Compsolechia ptochogramma

Scientific classification
- Kingdom: Animalia
- Phylum: Arthropoda
- Clade: Pancrustacea
- Class: Insecta
- Order: Lepidoptera
- Family: Gelechiidae
- Genus: Compsolechia
- Species: C. ptochogramma
- Binomial name: Compsolechia ptochogramma Meyrick, 1922

= Compsolechia ptochogramma =

- Authority: Meyrick, 1922

Species of moth

Compsolechia ptochogramma is a moth of the family Gelechiidae. It was described by Edward Meyrick in 1922. It is found in Pará, Brazil.

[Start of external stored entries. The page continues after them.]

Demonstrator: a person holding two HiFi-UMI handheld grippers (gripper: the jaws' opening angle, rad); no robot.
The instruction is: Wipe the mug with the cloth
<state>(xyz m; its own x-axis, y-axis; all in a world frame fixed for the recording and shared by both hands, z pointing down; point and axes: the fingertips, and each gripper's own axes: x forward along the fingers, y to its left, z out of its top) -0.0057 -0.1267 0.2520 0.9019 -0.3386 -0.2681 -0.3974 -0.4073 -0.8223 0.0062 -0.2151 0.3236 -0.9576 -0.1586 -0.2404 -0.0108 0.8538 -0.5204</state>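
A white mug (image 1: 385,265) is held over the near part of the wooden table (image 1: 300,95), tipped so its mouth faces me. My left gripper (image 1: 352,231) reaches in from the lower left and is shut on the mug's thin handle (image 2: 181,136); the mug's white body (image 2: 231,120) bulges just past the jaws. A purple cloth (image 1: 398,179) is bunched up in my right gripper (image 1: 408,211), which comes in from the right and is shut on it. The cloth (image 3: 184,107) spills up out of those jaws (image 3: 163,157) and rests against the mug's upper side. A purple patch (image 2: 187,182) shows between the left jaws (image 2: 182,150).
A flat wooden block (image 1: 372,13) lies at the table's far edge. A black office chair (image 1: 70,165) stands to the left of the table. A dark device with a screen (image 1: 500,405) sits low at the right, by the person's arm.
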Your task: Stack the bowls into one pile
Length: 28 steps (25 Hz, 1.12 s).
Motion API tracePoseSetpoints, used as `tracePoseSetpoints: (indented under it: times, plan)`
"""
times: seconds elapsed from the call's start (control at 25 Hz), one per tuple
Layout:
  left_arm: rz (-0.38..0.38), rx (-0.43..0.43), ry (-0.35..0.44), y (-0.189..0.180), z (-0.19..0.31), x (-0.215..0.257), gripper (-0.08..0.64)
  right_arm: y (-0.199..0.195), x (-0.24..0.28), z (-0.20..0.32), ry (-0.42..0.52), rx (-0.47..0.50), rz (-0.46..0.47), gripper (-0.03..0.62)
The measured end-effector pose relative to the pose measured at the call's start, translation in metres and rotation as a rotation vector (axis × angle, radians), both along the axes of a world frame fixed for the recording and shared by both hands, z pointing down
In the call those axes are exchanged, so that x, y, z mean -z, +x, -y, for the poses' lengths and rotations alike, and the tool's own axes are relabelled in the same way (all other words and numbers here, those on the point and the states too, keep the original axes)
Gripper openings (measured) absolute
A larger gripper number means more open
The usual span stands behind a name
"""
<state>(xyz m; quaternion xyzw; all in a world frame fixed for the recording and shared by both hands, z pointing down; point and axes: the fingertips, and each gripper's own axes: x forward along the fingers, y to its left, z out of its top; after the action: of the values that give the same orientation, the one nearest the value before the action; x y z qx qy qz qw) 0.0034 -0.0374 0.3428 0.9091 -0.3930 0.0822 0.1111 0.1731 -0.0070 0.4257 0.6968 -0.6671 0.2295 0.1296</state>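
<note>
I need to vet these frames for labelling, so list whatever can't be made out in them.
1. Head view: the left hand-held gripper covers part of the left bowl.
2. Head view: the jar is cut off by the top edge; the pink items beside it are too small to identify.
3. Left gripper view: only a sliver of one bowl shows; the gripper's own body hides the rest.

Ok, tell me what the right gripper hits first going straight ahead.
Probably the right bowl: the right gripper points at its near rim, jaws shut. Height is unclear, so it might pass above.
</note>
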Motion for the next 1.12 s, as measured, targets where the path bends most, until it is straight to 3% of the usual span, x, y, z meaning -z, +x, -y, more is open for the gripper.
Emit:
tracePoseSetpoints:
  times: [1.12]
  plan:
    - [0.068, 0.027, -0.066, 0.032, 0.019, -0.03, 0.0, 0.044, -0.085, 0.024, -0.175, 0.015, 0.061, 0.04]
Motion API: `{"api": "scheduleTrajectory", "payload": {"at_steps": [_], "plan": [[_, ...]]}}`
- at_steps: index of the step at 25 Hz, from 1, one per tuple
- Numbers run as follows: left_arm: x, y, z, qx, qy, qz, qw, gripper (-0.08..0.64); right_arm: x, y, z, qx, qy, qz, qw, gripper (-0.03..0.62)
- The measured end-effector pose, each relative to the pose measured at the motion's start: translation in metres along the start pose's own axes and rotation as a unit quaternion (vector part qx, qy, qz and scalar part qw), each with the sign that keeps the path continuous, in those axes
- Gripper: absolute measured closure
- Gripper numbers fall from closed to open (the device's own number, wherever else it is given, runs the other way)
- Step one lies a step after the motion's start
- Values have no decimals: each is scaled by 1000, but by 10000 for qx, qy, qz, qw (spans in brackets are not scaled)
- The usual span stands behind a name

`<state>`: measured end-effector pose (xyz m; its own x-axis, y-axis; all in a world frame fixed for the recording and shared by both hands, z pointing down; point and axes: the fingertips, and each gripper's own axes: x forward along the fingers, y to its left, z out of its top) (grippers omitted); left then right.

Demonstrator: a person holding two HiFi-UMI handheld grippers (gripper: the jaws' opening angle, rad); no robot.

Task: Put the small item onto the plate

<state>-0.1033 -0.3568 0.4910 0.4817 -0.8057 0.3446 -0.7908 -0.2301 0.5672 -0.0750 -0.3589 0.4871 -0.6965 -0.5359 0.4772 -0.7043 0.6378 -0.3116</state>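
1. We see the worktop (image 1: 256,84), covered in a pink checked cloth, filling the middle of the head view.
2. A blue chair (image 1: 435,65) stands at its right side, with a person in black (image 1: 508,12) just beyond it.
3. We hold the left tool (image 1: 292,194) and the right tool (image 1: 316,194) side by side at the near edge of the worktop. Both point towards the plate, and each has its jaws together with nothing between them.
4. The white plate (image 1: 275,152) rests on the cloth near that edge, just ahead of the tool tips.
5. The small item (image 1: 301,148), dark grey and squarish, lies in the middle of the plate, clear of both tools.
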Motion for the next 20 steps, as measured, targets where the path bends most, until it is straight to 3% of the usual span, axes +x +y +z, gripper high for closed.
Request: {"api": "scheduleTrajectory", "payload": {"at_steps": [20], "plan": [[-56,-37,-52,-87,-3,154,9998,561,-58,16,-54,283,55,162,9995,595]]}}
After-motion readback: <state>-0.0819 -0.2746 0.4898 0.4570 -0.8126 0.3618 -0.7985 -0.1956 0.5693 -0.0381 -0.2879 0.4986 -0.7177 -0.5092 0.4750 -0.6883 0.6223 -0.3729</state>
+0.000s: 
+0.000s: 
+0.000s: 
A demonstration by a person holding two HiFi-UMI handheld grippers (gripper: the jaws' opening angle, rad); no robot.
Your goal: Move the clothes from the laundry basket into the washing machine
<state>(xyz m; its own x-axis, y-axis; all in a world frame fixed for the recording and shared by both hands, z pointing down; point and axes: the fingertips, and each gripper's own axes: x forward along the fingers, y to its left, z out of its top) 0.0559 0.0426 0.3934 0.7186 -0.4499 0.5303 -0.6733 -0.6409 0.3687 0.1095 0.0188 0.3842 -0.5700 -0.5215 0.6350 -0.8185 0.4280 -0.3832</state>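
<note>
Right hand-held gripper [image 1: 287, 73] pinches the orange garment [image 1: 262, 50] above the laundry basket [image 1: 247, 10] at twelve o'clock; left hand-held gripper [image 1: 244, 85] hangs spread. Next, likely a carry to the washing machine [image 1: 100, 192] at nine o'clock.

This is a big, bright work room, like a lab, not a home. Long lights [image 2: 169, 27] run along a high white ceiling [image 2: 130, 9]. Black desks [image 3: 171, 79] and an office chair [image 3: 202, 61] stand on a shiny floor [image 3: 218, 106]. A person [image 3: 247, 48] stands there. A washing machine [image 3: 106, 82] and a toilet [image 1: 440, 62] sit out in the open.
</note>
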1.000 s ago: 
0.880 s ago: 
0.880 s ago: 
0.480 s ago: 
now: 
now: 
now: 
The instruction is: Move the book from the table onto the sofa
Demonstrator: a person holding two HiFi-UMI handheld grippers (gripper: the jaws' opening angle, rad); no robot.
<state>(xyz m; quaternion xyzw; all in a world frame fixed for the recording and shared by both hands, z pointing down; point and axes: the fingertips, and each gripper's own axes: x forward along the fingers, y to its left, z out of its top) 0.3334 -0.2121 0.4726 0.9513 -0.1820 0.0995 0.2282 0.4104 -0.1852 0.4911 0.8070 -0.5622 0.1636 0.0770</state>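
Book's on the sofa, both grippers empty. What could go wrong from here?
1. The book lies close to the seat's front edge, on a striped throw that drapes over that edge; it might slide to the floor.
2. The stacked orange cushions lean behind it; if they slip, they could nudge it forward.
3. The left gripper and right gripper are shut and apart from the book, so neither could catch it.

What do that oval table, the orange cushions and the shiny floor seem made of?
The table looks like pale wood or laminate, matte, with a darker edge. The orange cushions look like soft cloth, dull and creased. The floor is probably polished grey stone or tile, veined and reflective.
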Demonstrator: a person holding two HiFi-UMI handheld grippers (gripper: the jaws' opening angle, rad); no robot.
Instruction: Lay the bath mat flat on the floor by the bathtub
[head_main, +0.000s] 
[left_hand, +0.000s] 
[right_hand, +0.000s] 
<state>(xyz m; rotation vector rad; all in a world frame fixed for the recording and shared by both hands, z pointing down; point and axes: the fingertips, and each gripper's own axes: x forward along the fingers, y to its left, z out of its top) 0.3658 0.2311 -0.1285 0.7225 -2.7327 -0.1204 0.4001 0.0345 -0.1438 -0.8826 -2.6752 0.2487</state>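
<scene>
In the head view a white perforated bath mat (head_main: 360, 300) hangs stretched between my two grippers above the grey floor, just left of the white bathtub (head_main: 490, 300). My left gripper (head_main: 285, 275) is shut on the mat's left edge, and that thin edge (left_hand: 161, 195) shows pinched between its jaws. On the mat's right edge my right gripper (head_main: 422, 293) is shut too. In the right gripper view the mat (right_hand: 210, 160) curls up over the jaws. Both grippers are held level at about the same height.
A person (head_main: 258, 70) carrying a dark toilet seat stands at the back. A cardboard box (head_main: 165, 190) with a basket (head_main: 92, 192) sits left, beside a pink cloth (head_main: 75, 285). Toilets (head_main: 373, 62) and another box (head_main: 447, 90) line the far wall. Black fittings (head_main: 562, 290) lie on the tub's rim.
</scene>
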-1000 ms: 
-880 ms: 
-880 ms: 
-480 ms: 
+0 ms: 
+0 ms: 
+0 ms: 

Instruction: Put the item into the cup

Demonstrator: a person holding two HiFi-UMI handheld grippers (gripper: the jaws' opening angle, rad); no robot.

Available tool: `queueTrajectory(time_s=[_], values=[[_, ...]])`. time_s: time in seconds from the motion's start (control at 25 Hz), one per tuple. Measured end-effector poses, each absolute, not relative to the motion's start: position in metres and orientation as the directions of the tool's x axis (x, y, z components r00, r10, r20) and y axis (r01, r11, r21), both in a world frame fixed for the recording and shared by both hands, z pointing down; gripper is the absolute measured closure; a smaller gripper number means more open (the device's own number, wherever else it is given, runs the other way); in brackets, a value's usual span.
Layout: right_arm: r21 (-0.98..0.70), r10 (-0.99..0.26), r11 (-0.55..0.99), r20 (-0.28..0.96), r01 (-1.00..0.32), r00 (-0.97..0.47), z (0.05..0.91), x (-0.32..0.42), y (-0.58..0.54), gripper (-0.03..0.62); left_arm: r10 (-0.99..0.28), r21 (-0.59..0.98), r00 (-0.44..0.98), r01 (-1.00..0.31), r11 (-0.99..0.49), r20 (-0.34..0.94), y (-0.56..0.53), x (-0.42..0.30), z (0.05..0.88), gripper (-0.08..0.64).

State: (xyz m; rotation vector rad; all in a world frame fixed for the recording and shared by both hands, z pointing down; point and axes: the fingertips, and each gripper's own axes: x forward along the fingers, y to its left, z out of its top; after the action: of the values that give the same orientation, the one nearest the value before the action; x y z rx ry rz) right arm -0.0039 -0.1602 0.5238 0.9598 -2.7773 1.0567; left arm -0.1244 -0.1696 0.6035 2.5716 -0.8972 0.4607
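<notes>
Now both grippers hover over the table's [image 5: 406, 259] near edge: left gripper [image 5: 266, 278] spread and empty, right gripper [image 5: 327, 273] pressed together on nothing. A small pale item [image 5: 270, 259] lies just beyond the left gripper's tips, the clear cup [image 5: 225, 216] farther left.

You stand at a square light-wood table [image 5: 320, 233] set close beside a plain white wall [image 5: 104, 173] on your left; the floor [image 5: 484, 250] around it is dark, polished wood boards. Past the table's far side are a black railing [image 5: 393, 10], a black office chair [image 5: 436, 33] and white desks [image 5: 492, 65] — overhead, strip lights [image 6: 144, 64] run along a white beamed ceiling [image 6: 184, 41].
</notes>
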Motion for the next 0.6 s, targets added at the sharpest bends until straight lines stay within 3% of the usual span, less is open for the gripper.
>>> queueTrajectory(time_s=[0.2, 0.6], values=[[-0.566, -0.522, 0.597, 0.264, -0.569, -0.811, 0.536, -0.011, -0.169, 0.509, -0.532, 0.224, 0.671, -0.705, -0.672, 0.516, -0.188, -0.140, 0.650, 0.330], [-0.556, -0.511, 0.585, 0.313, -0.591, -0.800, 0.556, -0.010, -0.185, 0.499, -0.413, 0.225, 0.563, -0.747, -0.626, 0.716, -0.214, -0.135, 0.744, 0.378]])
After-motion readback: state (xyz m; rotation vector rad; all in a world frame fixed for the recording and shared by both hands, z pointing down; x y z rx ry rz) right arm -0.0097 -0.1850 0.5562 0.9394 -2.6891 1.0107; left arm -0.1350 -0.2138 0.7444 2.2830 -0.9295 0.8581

The wingspan is about 10 mm. The forewings are grey, more or less irrorated (sprinkled) with whitish on an oblique area from the middle of the costa to the tornus. There are black dots towards the costa at the base and one-sixth and a thick very oblique black streak from the dorsum at one-sixth crossing more than half the wing. The stigmata are small, indistinct and dark fuscous, the discal approximated, the plical obliquely before the first discal. There is a patch of dark fuscous suffusion on the costa preceding the subterminal line, this is represented by a white dot on the costa at three-fourths, and a transverse series of several minute whitish dots beyond it on the lower half of the wing. Immediately beyond this is a triangular blackish costal blotch, adjoining which beneath is a white blotch not reaching the margin crossed by two black dashes. The hindwings are dark fuscous with a short slender grey hair-pencil in the submedian fold.